#### Exercise brief
Reproduce the listing below verbatim.

#### Collected data
★ ★ ★ ★ ★
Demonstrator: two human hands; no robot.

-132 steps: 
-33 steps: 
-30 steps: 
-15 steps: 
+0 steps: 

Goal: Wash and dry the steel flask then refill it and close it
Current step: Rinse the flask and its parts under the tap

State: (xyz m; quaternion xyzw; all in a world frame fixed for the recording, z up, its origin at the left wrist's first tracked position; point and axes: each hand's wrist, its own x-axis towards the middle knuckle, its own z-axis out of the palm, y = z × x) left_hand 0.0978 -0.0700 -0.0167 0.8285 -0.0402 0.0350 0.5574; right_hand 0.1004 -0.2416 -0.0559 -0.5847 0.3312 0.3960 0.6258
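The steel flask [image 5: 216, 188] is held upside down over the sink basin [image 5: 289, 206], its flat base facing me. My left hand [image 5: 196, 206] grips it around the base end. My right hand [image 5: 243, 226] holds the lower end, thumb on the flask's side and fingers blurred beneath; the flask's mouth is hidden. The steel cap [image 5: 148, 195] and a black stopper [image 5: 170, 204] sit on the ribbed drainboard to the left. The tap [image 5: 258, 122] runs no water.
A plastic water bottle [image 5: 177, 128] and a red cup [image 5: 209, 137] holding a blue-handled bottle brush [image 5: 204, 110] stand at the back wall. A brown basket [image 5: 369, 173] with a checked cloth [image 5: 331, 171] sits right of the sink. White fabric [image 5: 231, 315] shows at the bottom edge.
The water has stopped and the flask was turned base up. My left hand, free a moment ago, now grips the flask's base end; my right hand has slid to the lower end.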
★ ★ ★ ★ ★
#### Response area
Demonstrator: two human hands; no robot.

-132 steps: 
-33 steps: 
-30 steps: 
-15 steps: 
+0 steps: 

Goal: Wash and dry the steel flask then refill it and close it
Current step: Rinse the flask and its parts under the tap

State: (xyz m; quaternion xyzw; all in a world frame fixed for the recording, z up, its origin at the left wrist's first tracked position; point and axes: each hand's wrist, its own x-axis towards the middle knuckle, its own z-axis out of the palm, y = z × x) left_hand 0.0978 -0.0700 -0.0167 0.8285 -0.0402 0.0350 0.5574; right_hand 0.1004 -0.2416 -0.0559 -0.5847 0.3312 0.3960 0.6258
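The steel flask [image 5: 216, 188] is held upside down over the sink basin [image 5: 289, 206], its flat base facing me. My left hand [image 5: 196, 206] grips it around the base end. My right hand [image 5: 243, 226] holds the lower end, thumb on the flask's side and fingers blurred beneath; the flask's mouth is hidden. The steel cap [image 5: 148, 195] and a black stopper [image 5: 170, 204] sit on the ribbed drainboard to the left. The tap [image 5: 258, 122] runs no water.
A plastic water bottle [image 5: 177, 128] and a red cup [image 5: 209, 137] holding a blue-handled bottle brush [image 5: 204, 110] stand at the back wall. A brown basket [image 5: 369, 173] with a checked cloth [image 5: 331, 171] sits right of the sink. White fabric [image 5: 231, 315] shows at the bottom edge.
The water has stopped and the flask was turned base up. My left hand, free a moment ago, now grips the flask's base end; my right hand has slid to the lower end.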

The exercise has been finished.